Set in a pre-9/11 Manhattan full of excessive wealth and a strange kind of innocence, this story could happen to anyone, which is what makes it so compelling. Liz and Richard make lots of mistakes along the way, not the least is their lack of parenting to their older child in order to concentrate all their time and energy with the younger one, who, ironically, becomes ignored during the family crisis. Still, it is hard to watch this unraveling of what seems like a perfectly happy family, who will never the same after this event. Readers expecting a happy ending will want to read something else, because this is a sobering, thought-provoking and somewhat depressing story.

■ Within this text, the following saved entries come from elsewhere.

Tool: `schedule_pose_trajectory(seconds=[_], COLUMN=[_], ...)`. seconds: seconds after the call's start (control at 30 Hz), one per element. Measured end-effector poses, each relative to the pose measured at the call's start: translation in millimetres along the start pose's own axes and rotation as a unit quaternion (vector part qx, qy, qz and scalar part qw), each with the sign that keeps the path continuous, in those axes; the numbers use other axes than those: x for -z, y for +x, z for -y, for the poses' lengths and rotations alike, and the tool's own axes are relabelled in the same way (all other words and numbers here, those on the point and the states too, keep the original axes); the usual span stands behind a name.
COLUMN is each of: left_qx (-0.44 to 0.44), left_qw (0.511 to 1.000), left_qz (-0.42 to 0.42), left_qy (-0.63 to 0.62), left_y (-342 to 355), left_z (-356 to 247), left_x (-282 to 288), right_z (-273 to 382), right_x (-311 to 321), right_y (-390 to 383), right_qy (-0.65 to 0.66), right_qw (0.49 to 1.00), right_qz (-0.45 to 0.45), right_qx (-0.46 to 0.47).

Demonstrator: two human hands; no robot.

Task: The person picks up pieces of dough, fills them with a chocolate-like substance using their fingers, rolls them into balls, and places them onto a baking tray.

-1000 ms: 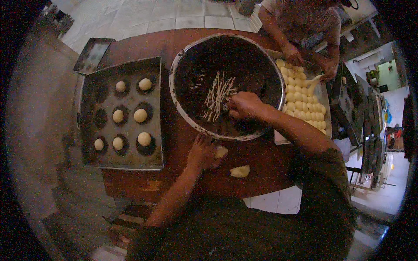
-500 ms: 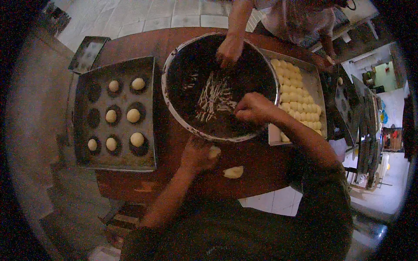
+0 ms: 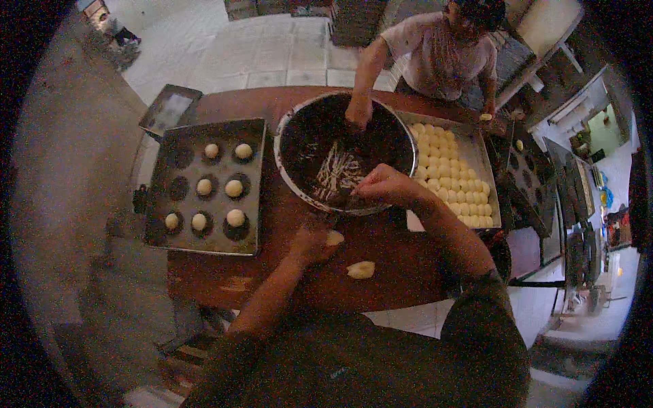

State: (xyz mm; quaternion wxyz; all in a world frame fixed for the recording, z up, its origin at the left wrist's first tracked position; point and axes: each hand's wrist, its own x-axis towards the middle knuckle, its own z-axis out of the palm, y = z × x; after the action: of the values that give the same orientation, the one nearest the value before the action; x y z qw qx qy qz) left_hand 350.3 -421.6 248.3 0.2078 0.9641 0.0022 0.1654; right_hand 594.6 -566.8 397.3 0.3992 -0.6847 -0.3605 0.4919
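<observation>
The person's left hand is on the near side of the big round bowl, its fingers reaching toward the lower rim. A pale piece of dough shows at its right edge, against the thumb side; the fingers are too dark and blurred to tell whether they close around it. The right hand is at the bowl's near right side, fingertips pressed together over the dark filling — whether they pinch any of it cannot be told. Pale strands lie heaped in the filling, just left of those fingertips.

A second, loose dough piece rests on the brown surface, nearer the person than the bowl. Left of the bowl is a metal tray with seven dough balls set on dark round spots, and a smaller tray lies beyond it. To the right, a deep tray carries close rows of smooth, pale dough pieces. Across the surface stands a co-worker — one hand down inside the bowl, the other beside the deep tray.
</observation>
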Motion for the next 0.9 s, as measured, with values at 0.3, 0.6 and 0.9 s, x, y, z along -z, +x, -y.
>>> schedule_pose_trajectory(seconds=[0.3, 0.6, 0.9], left_qx=[0.210, 0.185, 0.318], left_qw=[0.923, 0.972, 0.346], left_qz=[-0.051, 0.053, -0.189], left_qy=[-0.318, -0.136, -0.862], left_y=[-91, -171, -86], left_z=[-43, -4, -61], left_x=[74, 30, 141], right_z=[4, 51, -63], right_x=[-128, -208, -234], right_y=[-104, -103, -24], right_qy=[0.428, 0.511, -0.190], right_qw=[0.901, 0.841, 0.868], right_qz=[-0.058, -0.032, -0.261], right_qx=[-0.039, -0.175, 0.378])
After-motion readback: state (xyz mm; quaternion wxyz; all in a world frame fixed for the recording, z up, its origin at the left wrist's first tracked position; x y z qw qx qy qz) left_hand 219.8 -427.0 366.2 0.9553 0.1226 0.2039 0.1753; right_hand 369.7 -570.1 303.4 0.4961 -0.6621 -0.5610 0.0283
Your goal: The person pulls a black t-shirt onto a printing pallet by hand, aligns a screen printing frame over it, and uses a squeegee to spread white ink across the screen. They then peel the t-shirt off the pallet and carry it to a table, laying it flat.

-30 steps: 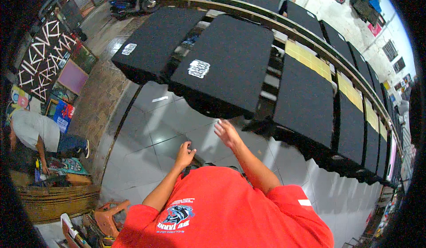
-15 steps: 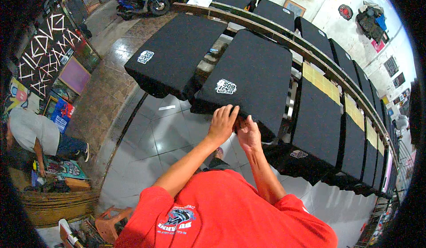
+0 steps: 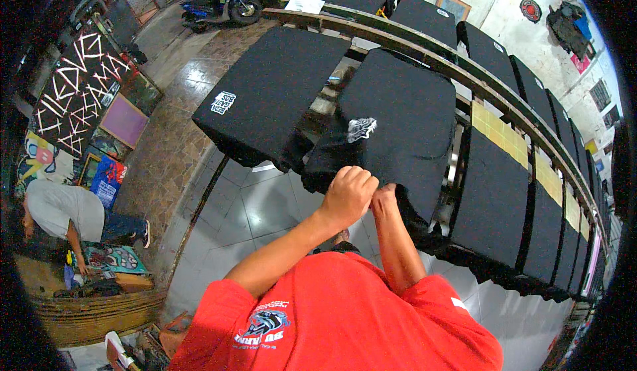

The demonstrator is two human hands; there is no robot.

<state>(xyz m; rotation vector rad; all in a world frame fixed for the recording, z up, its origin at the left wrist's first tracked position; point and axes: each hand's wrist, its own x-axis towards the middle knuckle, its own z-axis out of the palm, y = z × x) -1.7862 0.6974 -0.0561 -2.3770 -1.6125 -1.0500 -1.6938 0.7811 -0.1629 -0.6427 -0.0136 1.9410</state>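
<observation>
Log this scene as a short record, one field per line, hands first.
Left hand: closed on the near edge of the middle cloth
Right hand: closed on the same edge, beside the left hand
Middle cloth: black, folded and wrinkled near the hands, white print creased
Cloth to its left: black, white print near its front corner
Cloth to its right: black, yellow strip at its far end
Co-worker: grey shirt, bent over, far left
Background: blue motorbike

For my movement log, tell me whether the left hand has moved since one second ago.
Yes: the left hand has gone forward, nearer the wooden rail, and now grips a black cloth.
</observation>
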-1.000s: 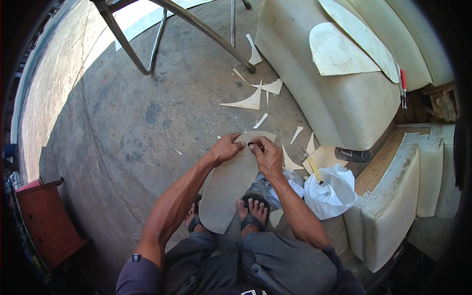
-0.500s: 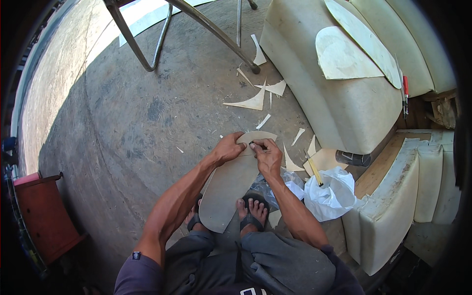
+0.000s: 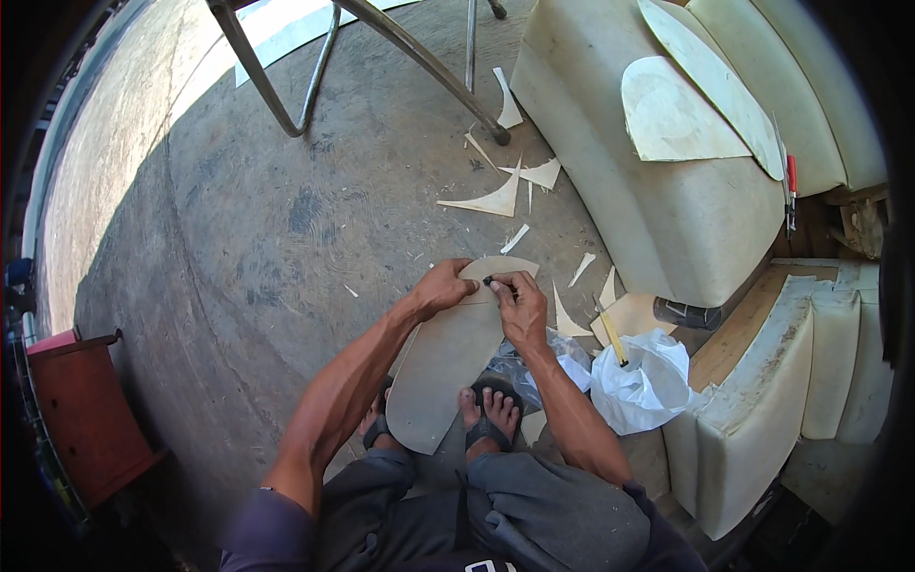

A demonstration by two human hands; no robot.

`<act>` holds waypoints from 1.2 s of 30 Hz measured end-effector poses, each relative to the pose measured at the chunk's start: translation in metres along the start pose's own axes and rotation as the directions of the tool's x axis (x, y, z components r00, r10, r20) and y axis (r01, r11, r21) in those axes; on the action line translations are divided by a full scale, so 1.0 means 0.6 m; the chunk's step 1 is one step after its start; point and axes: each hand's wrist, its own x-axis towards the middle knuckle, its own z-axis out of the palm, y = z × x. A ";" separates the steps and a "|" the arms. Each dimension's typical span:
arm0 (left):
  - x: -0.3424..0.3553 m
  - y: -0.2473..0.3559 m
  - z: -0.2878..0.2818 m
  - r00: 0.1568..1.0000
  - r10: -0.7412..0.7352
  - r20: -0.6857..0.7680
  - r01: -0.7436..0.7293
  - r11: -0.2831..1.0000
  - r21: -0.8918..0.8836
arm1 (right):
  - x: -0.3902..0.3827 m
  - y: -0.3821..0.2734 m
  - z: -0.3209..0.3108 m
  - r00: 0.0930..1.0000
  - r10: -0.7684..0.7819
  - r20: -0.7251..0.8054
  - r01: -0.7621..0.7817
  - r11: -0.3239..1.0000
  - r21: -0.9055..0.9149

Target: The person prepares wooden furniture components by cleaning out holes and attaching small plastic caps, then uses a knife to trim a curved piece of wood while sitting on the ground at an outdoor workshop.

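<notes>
A long tan board [image 3: 443, 367] with rounded ends stands slanted between my feet, its far end raised toward my hands. My left hand [image 3: 442, 290] grips its upper left edge, thumb on the face and fingers behind. Near the board's top, my right hand [image 3: 520, 307] pinches a small black piece [image 3: 489, 280] between thumb and fingertips, close to my left thumb. What exactly the black piece is remains too small to make out. A faint line crosses the board just below my hands.
Pale curved offcuts [image 3: 494, 199] litter the floor ahead. At right are a white plastic bag [image 3: 640, 386], a yellow-handled tool [image 3: 613, 336] and cream upholstered seats [image 3: 629, 181], one carrying cut panels [image 3: 677, 110]. A metal-legged frame [image 3: 419, 62] stands ahead, a red box [image 3: 91, 419] left.
My right fingers have shifted slightly right, showing more of the small black piece. The left hand keeps its hold on the board. The whole view has moved a little.
</notes>
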 end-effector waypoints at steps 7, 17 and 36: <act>0.003 -0.002 -0.002 0.998 -0.064 0.007 0.064 0.998 0.024 | 0.035 0.000 -0.057 0.924 -0.288 0.253 0.319 0.943 -0.091; -0.001 0.004 0.002 0.999 -0.048 0.006 0.048 0.999 0.020 | 0.023 -0.001 -0.046 0.894 -0.409 0.184 0.445 0.859 -0.251; 0.015 -0.020 0.022 0.994 0.084 -0.064 -0.068 0.972 0.223 | 0.031 -0.039 -0.037 0.873 -0.284 0.396 0.482 0.620 -0.619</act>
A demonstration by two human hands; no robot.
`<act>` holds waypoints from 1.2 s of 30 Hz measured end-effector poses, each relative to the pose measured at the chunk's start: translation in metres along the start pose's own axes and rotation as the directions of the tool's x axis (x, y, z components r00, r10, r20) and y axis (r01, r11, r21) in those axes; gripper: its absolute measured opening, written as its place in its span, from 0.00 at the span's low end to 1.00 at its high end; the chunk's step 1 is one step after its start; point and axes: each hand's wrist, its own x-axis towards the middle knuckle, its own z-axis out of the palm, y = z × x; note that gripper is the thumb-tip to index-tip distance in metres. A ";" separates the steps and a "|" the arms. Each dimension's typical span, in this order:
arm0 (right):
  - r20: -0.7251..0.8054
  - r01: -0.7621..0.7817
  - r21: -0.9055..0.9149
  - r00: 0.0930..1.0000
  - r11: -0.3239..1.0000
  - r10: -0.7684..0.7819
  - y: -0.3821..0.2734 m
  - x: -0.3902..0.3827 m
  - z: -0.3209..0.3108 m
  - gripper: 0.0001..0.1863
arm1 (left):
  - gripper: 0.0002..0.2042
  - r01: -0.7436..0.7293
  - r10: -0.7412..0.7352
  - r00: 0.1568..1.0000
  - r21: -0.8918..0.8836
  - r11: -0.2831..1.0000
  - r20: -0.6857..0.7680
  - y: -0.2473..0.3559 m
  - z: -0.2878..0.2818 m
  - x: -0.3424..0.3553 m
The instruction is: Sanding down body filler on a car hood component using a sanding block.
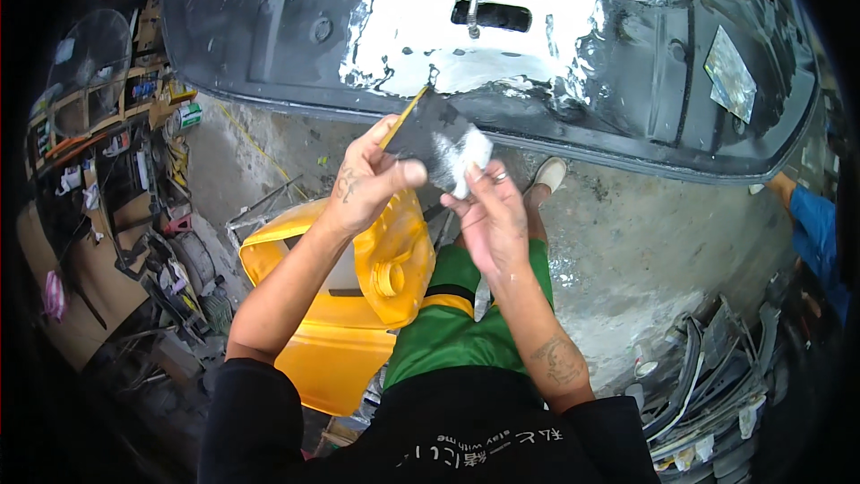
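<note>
My left hand (363, 175) grips a dark flat piece (428, 130) with a yellow edge, the thumb standing in front of it. The pale patch across that piece's right part is blurred. At that side my right hand (491, 215) pinches a small white wad (475, 151), cloth-like but too blurred to name surely; it touches the dark piece. Just beyond both hands lies a large dark grey vehicle panel (287, 45). A broad white coating (412, 9) with ragged edges covers its middle, around a slot holding a metal fitting (475, 9).
A cut yellow plastic jerrycan (408, 251) stands left of my legs. Shelves with cans and tools (116, 125) line the left side. Curved car parts (717, 385) are piled at lower right. Another person's blue-clothed limb (813, 224) shows at the right edge. A shiny sheet (730, 76) lies on the panel.
</note>
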 end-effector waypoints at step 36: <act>0.932 0.743 -0.294 0.362 -0.601 -0.008 -0.152 0.178 0.080 0.22 | 0.23 -0.636 -0.171 0.257 0.034 -0.771 0.951 0.086 -0.041 0.136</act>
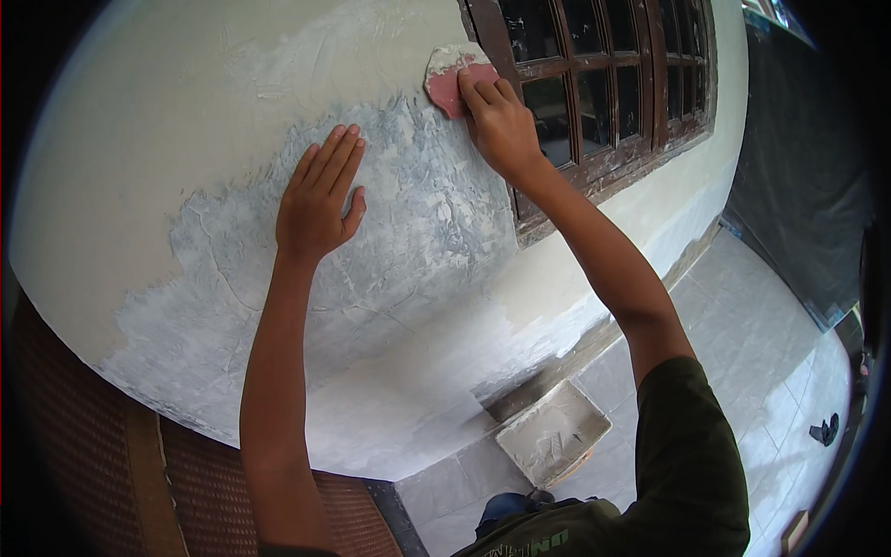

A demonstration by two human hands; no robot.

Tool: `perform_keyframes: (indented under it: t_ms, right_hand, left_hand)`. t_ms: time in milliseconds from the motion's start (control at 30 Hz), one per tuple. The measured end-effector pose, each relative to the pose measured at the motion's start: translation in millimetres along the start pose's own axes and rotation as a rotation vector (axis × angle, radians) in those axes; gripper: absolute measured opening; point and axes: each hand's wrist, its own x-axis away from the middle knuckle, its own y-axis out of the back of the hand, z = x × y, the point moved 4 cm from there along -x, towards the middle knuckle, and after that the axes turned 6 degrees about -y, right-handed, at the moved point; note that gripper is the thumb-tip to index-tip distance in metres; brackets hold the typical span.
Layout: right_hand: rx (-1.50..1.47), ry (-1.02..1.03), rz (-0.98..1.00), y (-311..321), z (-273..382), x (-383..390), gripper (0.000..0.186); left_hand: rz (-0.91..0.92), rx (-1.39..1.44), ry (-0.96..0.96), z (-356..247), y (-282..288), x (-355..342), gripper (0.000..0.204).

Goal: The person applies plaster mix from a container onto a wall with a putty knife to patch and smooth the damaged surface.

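A pale wall [278, 65] fills most of the head view, with a rough grey-white patch of plaster [418, 204] across its middle. My left hand [318, 200] is open against that patch, its fingers together and stretched upward, the thumb apart. In my right hand [506, 130] is a reddish-pink scraper [445, 90], pinched between fingers and thumb. Whitish putty [459, 54] coats its upper edge. The scraper is at the wall's surface, right beside the window frame and above the patch's upper right part. My palm hides part of its right side.
A brown wooden window [608, 88] with small panes borders the work area on the right. Below, a rectangular tray [557, 432] smeared with putty rests on the grey tiled floor [705, 325]. A woven brown panel [204, 483] lies lower left. A dark sheet [803, 158] hangs far right.
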Motion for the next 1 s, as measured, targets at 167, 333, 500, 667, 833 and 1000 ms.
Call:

Other novels by this author:
P.S. (2001)
A Day at the Beach (2007)

Other titles you may enjoy:

Before You Know Kindness by Chris Bohjalian (2004)
After a decade of spending a delightful summer week at their country house in New Hampshire, the members of the extended Seton family are confronted by a terrible accident, testing the values and relationships that hold them together.

The Summer Guest by Justin Cronin (2004)
Nearing the end of his life, financier Harry Wainwright journeys to a rustic fishing camp in Maine and leaves a profound legacy for a haunted young man, a Vietnam draft evader, and a spirited young woman who holds a key to the past.

Family Matters by Rohinton Mistry (2002)
In mid-1990s Bombay, Nariman Vakeel lives in a crumbling apartment with his two middle-aged stepchildren--the mild-mannered Jal and his domineering sister, Coomy, who plots to turn over the care of her stepfather to her younger sister, Roxana.

1 comment:

  1. Wow - this is a very topical matter. Might not be a page turner, per say, but it sounds interesting!